» DATA IN THIS EXERCISE:
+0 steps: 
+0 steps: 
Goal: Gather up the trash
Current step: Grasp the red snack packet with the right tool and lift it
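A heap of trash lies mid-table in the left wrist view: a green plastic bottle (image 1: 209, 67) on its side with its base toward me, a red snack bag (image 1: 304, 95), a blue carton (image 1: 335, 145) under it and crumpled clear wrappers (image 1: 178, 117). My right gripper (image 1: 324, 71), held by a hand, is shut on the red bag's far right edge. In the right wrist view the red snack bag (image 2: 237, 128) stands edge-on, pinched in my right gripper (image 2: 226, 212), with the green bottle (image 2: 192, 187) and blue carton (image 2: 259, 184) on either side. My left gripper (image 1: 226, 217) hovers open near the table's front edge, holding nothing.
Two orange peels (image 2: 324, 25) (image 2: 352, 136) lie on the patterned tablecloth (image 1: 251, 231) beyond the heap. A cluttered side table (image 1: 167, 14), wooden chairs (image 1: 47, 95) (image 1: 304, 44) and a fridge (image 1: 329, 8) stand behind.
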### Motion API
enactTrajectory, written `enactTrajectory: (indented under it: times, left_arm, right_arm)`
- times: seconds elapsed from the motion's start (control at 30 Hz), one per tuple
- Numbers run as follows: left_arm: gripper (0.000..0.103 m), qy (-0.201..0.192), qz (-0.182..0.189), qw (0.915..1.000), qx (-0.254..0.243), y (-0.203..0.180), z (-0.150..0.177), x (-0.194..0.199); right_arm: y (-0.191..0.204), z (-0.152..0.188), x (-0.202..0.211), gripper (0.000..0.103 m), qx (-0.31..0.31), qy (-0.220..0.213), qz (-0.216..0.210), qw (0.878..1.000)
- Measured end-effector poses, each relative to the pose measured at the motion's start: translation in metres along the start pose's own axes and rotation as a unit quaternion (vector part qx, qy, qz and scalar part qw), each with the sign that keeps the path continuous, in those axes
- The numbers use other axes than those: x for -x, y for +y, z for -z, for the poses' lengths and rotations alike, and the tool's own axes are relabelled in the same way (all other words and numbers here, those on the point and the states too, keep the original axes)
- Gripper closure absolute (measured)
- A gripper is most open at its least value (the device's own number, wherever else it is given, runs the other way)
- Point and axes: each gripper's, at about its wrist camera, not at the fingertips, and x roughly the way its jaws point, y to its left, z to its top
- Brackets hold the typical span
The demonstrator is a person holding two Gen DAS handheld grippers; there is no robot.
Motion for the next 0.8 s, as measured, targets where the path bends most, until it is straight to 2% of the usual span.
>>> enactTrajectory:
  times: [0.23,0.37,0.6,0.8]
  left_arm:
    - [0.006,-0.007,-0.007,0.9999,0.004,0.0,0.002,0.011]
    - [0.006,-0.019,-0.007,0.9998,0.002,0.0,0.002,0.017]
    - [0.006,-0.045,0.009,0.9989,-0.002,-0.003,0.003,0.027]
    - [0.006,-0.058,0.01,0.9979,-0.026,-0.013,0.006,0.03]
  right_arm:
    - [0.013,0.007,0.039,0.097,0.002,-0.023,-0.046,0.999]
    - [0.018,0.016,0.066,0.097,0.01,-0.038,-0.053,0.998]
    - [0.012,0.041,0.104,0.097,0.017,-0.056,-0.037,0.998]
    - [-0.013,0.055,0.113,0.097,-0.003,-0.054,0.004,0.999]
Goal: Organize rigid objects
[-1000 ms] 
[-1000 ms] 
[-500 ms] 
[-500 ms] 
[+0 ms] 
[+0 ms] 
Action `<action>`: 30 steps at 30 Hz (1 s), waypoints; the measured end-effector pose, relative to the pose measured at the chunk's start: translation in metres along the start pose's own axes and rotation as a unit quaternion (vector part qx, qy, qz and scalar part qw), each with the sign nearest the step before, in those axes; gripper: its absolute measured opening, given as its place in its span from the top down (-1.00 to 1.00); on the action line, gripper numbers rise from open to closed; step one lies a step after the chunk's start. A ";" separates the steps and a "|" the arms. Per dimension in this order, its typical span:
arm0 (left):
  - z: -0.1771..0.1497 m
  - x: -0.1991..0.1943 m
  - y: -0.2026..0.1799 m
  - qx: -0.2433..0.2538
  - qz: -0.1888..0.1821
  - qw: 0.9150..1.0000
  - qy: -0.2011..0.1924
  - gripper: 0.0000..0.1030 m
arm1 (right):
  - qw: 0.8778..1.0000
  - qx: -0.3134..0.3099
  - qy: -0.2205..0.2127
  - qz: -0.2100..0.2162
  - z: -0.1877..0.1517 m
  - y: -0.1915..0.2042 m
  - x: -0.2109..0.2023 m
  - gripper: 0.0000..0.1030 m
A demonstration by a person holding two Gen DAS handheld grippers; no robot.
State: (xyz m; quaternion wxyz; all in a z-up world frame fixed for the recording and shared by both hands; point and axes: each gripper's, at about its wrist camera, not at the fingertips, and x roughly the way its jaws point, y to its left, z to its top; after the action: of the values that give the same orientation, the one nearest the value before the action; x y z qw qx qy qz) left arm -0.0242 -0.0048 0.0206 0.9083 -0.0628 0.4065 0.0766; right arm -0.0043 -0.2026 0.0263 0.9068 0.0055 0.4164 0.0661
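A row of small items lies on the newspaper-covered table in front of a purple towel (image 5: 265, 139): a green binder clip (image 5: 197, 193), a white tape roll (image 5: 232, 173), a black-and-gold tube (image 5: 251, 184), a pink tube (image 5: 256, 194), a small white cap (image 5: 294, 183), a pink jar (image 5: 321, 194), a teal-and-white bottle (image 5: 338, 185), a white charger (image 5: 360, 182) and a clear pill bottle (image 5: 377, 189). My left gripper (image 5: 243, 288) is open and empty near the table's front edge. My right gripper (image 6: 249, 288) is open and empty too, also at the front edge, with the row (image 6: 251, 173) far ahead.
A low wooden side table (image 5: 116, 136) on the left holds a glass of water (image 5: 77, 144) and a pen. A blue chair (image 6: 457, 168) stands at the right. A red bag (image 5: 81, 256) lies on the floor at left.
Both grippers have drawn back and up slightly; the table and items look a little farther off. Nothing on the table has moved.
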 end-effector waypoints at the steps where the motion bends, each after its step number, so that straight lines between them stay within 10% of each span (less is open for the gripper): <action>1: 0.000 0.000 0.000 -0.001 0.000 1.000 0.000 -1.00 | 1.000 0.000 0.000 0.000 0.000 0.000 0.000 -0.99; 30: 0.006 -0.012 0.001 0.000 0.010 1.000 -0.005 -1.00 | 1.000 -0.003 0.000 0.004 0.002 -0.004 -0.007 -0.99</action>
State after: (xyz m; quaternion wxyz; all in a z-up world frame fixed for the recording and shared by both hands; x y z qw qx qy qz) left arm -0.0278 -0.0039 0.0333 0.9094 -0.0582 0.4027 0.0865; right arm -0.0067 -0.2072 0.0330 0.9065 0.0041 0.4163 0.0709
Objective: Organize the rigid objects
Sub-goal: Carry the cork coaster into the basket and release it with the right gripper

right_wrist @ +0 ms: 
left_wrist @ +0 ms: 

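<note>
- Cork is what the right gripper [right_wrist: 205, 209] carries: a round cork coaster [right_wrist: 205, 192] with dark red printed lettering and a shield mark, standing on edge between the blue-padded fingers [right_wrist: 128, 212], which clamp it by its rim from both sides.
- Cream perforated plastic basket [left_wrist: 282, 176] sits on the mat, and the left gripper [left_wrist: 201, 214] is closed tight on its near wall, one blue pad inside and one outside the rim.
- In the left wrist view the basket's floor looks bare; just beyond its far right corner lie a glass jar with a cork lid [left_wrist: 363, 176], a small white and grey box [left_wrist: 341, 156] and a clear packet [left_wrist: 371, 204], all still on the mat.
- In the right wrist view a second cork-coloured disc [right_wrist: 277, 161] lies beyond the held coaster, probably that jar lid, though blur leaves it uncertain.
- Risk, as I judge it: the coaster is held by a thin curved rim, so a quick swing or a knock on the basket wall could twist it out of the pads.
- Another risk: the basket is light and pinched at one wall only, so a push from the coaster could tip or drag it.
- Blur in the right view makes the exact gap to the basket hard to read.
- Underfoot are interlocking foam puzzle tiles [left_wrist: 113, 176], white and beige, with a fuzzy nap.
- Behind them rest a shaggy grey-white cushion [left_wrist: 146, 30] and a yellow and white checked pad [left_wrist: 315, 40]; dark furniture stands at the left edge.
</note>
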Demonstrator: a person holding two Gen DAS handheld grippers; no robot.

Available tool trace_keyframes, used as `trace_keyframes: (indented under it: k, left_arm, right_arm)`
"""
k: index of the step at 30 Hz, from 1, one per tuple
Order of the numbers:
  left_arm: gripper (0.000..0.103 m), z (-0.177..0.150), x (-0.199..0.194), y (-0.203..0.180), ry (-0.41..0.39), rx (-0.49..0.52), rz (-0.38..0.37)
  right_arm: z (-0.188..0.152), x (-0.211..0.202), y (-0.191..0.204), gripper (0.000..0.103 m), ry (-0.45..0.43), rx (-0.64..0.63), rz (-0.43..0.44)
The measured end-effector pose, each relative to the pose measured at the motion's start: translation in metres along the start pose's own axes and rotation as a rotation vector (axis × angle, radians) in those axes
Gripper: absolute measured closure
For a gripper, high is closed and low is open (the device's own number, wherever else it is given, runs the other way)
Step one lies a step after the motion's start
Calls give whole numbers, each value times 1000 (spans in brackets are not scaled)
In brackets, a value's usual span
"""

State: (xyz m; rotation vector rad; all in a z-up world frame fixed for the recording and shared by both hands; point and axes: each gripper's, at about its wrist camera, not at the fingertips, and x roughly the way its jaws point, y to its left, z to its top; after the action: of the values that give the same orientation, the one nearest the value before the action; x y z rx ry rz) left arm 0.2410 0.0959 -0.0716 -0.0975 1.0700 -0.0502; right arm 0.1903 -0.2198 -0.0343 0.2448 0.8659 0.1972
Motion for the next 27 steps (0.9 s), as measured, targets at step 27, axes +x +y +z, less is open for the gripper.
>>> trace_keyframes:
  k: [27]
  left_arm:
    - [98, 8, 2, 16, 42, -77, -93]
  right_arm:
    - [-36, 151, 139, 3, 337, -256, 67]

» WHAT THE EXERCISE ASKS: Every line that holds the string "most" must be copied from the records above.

» WRITTEN RESPONSE:
- A gripper is most open at its least value (the device's own number, wherever else it is given, runs the other way)
Motion for the next 0.8 s, as measured, targets where the path bends most, until it is straight to 2% of the usual span.

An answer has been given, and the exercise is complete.